Nicolas Sarkozy n’a pas protégé la pluralité d’expression

Droit d’inventaire : Nicolas Sarkozy n’a pas tenu sa promesse de protéger la droite contre l’arbitraire et les abus de la gauche.

Droit d’inventaire : Nicolas Sarkozy n’a pas tenu sa promesse de protéger la droite contre l’arbitraire et les abus de la gauche.

Par Marc Crapez.

En avril 2007, Nicolas Sarkozy déclarait avoir « engagé un combat pour la maîtrise du débat d’idées », pour les « valeurs », contre « la violence de la gauche ». En 2012, il n’a pas été réélu pour n’avoir pas protégé les Français en général, et les citoyens de droite en particulier, contre cette violence.

Au contraire, cette violence a redoublé. Il faut préciser que le peuple de gauche est hors de cause. Car ce n’est pas une violence de gauche. C’est plutôt une violence due aux intellectuels de gauche et d’extrême-gauche, relayée par une caste médiatico-politique. Il faut ajouter que l’idéal ne serait pas une maîtrise du débat d’idées au profit de la droite, mais un simple rééquilibrage ménageant le pluralisme.

La gauche en général représente une part de vérité. Mais dans le champ des idées, il y a longtemps qu’elle ne progresse plus par la persuasion, mais par la peur qu’elle inspire et l’autocensure obligatoire de ceux qui ne pensent pas pareil. Les intellectuels de gauche dénient à ce qui est autre le droit de s’exprimer. L’existence de l’autre leur pose problème. La droite doit donc réclamer une reconnaissance de sa dignité contre cette domination qui l’opprime.
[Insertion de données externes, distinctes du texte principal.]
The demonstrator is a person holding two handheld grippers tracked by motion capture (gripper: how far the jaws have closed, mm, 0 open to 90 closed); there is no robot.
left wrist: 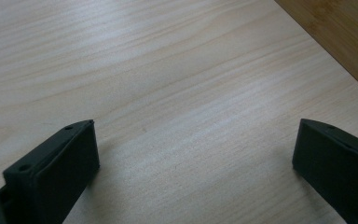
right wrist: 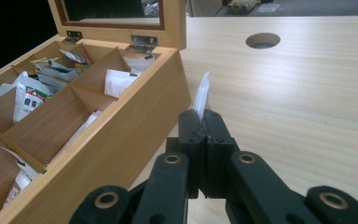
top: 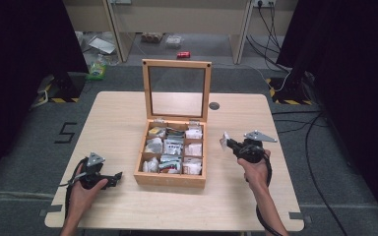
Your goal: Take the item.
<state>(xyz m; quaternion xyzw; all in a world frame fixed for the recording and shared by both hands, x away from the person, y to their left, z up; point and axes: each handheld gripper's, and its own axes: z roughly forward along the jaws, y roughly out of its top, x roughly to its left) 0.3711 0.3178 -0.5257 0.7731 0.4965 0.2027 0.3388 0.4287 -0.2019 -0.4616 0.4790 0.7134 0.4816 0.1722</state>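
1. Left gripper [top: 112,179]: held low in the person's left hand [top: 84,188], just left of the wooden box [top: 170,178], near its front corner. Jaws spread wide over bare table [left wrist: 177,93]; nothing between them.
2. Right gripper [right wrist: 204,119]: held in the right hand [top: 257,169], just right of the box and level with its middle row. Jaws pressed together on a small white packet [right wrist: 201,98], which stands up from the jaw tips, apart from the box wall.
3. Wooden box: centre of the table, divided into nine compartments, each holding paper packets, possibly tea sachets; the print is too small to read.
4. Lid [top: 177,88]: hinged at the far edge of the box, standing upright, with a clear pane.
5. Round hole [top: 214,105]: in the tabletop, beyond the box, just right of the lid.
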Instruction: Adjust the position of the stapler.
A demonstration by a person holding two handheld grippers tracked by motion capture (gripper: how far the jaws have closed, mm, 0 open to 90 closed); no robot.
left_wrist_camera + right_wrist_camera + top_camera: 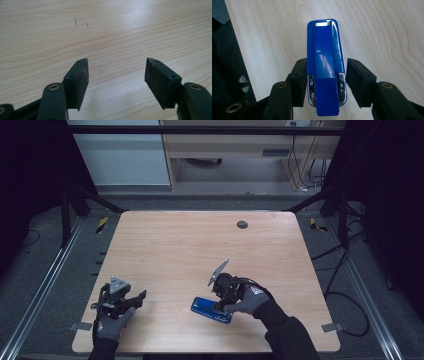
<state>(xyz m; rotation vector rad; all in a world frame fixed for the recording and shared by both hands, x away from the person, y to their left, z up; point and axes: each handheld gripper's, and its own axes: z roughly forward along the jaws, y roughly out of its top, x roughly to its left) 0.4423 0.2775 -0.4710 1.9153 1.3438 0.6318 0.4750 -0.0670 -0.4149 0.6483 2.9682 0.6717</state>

Protéger la liberté de l’esprit public

Dans sa profession de foi aux électeurs, pour le 2ème tour de la présidentielle, Sarkozy affirmait, s’adressant successivement à la droite, au peuple et aux libéraux : « j’ai maîtrisé l’immigration », « jamais je n’ai cédé à la rue » et « pour toute création d’une norme nouvelle, deux normes anciennes seront supprimées ».

Ce dernier point reflète une mesure de désinflation législative préconisée depuis vingt ans par les libéraux, au même titre que le resserrement des départements ministériels à douze ou le non-enterrement des rapports commandés par les gouvernements. Ce sont des mesures de bon sens et d’intérêt général contre la gabegie de l’État. De même, ne doit-on pas dilapider les deniers publics en dépensant 6,5 millions d’euros pour des cérémonies de vœux.

Concernant la maîtrise de l’immigration, Michèle Tribalat le souligne : « La proportion d’immigrés a progressé au cours des années 2000 à un rythme voisin de celui observé pendant les Trente Glorieuses ». Faute d’avoir tenu tête aux desiderata immigrationnistes des élites, il décida de donner le change par un débat sur l’identité nationale, destiné à tromper la faim de réforme du Français moyen. De la même façon, la pléthore de ministres sous le gouvernement Hollande cache une impuissance programmatique par une gadgetisation médiatique.

Concernant la pression de la rue, Sarkozy abrogea les circulaires de Robien, du 3 janvier 2007, qui déplaisaient aux syndicats de l’Éducation nationale, puis céda devant une grève des chauffeurs de taxi, c’est-à-dire devant la rente de situation d’un corporatisme. Et pour ne pas céder devant d’autres catégories, il n’a avancé qu’à pas comptés, l’œil constamment rivé sur les sondages, sans se défaire d’un premier ministre qui n’est pas exempt d’un côté notable de province. À tel point que, durant sa 2ème campagne, il a (re)promis un État qui ne craindrait plus « ceux qui protestent le plus » et ne reculerait plus devant le diktat des « corps intermédiaires ».

C’est un point capital. Le suffrage universel est le seul garant du peuple. Il place sur un pied d’égalité les citoyens atomisés et désorganisés qui constituent la majorité silencieuse. Il surveille l’intérêt général, protège la liberté de l’esprit public et garantit la pérennité de la Cité contre les revendications immédiates des minorités activistes soutenues par les intellectuels et les lobbys.